* **Activity**:
From the first line to the last, print the data exactly as written.

* **Data section**:
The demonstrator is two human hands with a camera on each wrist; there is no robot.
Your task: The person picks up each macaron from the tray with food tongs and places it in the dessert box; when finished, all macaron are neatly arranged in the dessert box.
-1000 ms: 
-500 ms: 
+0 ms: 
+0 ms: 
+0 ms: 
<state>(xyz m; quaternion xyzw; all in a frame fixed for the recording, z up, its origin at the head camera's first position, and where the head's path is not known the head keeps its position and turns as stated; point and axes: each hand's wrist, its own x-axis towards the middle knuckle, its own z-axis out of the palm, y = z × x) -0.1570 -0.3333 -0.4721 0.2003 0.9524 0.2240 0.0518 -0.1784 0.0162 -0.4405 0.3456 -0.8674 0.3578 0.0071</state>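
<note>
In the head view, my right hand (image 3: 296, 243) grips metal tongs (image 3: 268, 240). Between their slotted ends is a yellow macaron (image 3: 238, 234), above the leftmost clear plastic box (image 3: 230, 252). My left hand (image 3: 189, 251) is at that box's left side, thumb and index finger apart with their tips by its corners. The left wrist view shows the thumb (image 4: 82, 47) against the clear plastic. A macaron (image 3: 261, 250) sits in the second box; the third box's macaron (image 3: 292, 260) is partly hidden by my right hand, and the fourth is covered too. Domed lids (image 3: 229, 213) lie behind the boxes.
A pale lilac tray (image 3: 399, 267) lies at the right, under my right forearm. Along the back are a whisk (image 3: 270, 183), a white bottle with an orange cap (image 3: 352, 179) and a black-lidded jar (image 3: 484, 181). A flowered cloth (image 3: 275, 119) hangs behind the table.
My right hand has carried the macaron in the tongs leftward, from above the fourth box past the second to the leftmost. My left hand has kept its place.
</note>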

* **Answer to the exercise**:
The demonstrator is two human hands with a camera on each wrist; there is no robot.
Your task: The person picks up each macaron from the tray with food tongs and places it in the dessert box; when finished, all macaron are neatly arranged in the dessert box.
-1000 ms: 
-500 ms: 
+0 ms: 
+0 ms: 
+0 ms: 
<state>(xyz m; quaternion xyzw; all in a frame fixed for the recording, z up, its origin at the head camera's first position, and where the head's path is not known the head keeps its position and turns as stated; point and axes: each hand's wrist, its own x-axis towards the middle knuckle, its own z-axis out of the palm, y = z × x) -0.1570 -0.3333 -0.4721 0.2003 0.9524 0.2240 0.0518 -0.1784 0.0162 -0.4405 0.3456 -0.8674 0.3578 0.0071</state>
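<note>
In the head view, my right hand (image 3: 296, 243) grips metal tongs (image 3: 268, 240). Between their slotted ends is a yellow macaron (image 3: 238, 234), above the leftmost clear plastic box (image 3: 230, 252). My left hand (image 3: 189, 251) is at that box's left side, thumb and index finger apart with their tips by its corners. The left wrist view shows the thumb (image 4: 82, 47) against the clear plastic. A macaron (image 3: 261, 250) sits in the second box; the third box's macaron (image 3: 292, 260) is partly hidden by my right hand, and the fourth is covered too. Domed lids (image 3: 229, 213) lie behind the boxes.
A pale lilac tray (image 3: 399, 267) lies at the right, under my right forearm. Along the back are a whisk (image 3: 270, 183), a white bottle with an orange cap (image 3: 352, 179) and a black-lidded jar (image 3: 484, 181). A flowered cloth (image 3: 275, 119) hangs behind the table.
My right hand has carried the macaron in the tongs leftward, from above the fourth box past the second to the leftmost. My left hand has kept its place.
</note>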

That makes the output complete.